Perubahan Iklim dan Pemanasan Global Lebih Mengerikan Ketimbang Covid-19
Berita Baru, Internasional – Palang Merah Internasional memperingatkan bahwa pemanasan global dan ancaman perubahan iklim yang terjadi di bumi lebih mengerikan ketimbang pandemi Covid-19.
Seperti dilaporkan oleh The Straits Times, Selasa (17/11), Federasi Internasional Masyarakat Palang Merah dan Bulan Sabit (IFRC) mengatakan dalam sebuah laporan baru bahwa bahkan ketika pandemi Covid-19 mengamuk, perubahan iklim tidak berhenti mendatangkan malapetaka.
Tentang bencana global sejak 1960-an, seperti laporannya, organisasi yang berbasis di Jenewa tersebut menunjukkan bahwa dunia telah dilanda lebih dari 100 bencana – banyak di antaranya terkait iklim – sejak Organisasi Kesehatan Dunia menyatakan pandemi pada Maret.
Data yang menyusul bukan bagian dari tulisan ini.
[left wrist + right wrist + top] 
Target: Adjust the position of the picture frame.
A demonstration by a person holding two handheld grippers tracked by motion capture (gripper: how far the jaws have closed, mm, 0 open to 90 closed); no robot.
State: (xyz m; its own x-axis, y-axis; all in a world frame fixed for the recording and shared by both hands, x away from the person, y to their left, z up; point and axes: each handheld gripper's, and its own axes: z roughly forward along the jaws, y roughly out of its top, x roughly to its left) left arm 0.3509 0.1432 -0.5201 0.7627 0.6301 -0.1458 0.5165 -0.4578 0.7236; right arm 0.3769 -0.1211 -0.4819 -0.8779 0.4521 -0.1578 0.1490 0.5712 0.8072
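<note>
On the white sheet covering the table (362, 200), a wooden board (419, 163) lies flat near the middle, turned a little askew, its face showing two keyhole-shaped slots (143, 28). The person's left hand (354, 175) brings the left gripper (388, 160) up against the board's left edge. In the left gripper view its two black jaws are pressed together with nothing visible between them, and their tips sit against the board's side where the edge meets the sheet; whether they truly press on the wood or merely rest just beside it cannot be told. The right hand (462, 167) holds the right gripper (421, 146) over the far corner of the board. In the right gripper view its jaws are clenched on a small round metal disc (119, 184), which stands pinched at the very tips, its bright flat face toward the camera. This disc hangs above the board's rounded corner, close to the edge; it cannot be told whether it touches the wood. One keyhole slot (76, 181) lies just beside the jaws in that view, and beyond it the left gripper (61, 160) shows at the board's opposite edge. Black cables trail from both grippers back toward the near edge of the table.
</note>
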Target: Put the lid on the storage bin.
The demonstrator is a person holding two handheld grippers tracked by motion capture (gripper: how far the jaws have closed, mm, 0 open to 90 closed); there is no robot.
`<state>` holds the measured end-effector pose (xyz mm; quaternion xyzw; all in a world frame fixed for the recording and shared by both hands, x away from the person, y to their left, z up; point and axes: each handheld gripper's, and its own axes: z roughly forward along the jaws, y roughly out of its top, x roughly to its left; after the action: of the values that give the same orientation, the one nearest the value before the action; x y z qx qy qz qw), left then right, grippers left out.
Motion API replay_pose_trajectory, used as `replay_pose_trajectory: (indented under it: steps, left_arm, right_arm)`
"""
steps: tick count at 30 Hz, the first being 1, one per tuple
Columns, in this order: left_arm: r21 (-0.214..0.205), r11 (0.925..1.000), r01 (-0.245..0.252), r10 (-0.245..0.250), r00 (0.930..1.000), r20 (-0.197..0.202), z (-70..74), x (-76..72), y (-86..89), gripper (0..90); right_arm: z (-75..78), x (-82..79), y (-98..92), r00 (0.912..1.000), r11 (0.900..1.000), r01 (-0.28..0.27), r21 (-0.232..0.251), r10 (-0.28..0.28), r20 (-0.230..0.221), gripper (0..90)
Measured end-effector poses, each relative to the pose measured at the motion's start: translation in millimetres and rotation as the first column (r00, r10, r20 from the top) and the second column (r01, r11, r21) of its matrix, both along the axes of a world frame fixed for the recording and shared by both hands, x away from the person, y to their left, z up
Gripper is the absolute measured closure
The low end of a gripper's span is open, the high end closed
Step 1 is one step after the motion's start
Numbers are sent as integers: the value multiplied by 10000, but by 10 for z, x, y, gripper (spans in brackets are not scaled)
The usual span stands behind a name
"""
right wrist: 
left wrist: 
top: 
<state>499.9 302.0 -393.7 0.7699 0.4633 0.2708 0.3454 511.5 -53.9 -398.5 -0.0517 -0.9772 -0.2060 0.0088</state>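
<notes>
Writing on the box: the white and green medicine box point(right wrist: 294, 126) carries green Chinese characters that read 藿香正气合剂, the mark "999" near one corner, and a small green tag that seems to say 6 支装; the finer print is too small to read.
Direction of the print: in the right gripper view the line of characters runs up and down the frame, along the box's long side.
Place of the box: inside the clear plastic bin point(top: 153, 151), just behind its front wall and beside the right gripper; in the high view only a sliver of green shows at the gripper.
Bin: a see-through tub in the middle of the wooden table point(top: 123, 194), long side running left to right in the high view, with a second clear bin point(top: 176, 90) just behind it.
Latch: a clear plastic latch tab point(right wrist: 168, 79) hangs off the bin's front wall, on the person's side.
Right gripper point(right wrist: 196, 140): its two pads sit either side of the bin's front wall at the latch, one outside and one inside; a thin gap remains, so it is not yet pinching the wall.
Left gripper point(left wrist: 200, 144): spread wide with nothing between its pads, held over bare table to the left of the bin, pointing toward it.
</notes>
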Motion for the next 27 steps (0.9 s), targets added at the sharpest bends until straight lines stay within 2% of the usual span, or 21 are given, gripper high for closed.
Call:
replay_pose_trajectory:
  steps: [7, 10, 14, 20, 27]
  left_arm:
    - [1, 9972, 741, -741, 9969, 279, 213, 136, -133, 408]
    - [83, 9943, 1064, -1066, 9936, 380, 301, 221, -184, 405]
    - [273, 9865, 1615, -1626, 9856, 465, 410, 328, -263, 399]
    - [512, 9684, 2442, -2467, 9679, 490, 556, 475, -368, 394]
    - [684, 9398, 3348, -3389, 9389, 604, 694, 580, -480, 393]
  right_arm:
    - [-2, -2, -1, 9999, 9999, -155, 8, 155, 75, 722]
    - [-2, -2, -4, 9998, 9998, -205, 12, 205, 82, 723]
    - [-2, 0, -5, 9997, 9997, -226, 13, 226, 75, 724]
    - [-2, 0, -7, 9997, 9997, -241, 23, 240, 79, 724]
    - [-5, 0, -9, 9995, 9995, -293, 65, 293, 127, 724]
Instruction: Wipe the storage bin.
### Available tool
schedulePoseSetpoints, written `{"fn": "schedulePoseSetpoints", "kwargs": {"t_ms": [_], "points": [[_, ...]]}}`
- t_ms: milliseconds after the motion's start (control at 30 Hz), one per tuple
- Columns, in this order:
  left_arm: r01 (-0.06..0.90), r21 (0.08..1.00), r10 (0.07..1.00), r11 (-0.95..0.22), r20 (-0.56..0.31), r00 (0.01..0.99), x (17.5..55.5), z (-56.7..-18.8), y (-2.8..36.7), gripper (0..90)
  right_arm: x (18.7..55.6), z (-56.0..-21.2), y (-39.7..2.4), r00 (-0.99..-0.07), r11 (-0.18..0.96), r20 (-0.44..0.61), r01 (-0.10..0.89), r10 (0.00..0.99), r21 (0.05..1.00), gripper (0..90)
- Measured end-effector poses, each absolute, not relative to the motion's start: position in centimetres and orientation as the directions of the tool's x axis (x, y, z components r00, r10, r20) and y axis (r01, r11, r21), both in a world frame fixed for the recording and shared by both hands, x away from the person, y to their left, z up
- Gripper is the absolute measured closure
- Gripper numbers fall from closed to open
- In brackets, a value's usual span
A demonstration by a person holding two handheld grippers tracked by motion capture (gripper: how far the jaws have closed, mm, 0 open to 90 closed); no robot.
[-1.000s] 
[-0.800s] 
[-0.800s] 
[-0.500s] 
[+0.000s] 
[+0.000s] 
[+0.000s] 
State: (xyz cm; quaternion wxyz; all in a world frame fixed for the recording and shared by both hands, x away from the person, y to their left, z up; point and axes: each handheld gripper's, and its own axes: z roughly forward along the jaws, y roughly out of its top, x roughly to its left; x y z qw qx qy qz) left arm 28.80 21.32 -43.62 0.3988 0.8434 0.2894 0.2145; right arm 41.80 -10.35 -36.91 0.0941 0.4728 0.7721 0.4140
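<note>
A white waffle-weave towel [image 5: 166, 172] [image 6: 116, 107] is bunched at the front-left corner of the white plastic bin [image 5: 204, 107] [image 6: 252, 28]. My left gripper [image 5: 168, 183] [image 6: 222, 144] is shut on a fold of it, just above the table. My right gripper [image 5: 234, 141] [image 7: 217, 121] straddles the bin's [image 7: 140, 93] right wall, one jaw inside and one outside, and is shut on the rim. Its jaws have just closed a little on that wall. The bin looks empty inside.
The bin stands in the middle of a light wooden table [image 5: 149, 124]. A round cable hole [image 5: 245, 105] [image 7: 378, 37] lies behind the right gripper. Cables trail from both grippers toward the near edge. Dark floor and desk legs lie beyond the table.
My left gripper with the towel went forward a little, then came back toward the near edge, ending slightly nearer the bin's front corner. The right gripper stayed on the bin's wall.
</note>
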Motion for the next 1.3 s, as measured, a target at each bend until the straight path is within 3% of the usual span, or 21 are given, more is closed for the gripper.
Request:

Menurut laporan yang sama, lebih dari 50 juta orang terdampak.
“Tentu saja, Covid ada di sana, di depan kita, itu memengaruhi keluarga kita, teman kita, kerabat kita,” kata Sekretaris Jenderal IFRC Jagan Chapagain dalam konferensi pers virtual.
“Ini adalah krisis yang sangat, sangat serius yang dihadapi dunia saat ini,” katanya tentang pandemi, yang telah merenggut lebih dari 1,3 juta jiwa.
Namun Chapagain memperingatkan bahwa IFRC mengharapkan “perubahan iklim akan memiliki dampak jangka menengah dan panjang yang lebih signifikan pada kehidupan manusia dan Bumi.”
Meskipun sejumlah vaksin akan segera tersedia untuk melawan Covid-19, Chapagain menekankan bahwa tidak ada vaksin untuk perubahan iklim.
Mengenai pemanasan global, Chapagain memperingatkan, “dibutuhkan tindakan dan investasi yang lebih berkelanjutan untuk benar-benar melindungi kehidupan manusia di Bumi ini.”
Frekuensi dan intensitas cuaca ekstrem dan peristiwa terkait iklim meningkat pesat dalam beberapa dekade terakhir, kata IFRC.
Pada 2019 saja, dunia dilanda 308 bencana alam, 77 persen di antaranya terkait iklim atau cuaca, menewaskan sekitar 24.400 orang.
Jumlah bencana terkait iklim dan cuaca terus meningkat sejak 1960-an, dan telah melonjak hampir 35 persen sejak 1990-an, kata IFRC. “Ini adalah perkembangan yang mematikan,” tegasnya.
Bencana terkait cuaca dan iklim telah menewaskan lebih dari 410.000 orang selama satu dekade terakhir, kebanyakan dari mereka di negara-negara miskin, dengan gelombang panas dan badai yang terbukti paling mematikan, kata laporan itu.
Menghadapi ancaman ini, yang “secara harfiah mengancam kelangsungan hidup jangka panjang kita”, IFRC menyerukan kepada komunitas internasional untuk bertindak secepat mungkin.
Diperkirakan sekitar 50 miliar dolar AS (USD 67,24 miliar) dibutuhkan setiap tahun selama satu dekade untuk membantu 50 negara berkembang beradaptasi dengan perubahan iklim.
IFRC menekankan bahwa jumlah tersebut “dikerdilkan oleh respons global terhadap dampak ekonomi Covid-19” yang telah melampaui 10 triliun dolar AS.
Ia juga menyesalkan bahwa banyak uang yang diinvestasikan sejauh ini untuk pencegahan dan mitigasi perubahan iklim tidak masuk ke negara-negara berkembang yang paling berisiko.
“Tanggung jawab pertama kami adalah melindungi komunitas yang paling terpapar dan rentan terhadap risiko iklim,” kata Chapagain, sambil memperingatkan bahwa penelitiannya menunjukkan bahwa dunia secara kolektif gagal melakukan ini.
“Ada keterputusan yang jelas antara di mana risiko iklim terbesar dan ke mana dana adaptasi iklim disalurkan,” katanya. “Pemutusan hubungan ini bisa sangat merugikan nyawa.”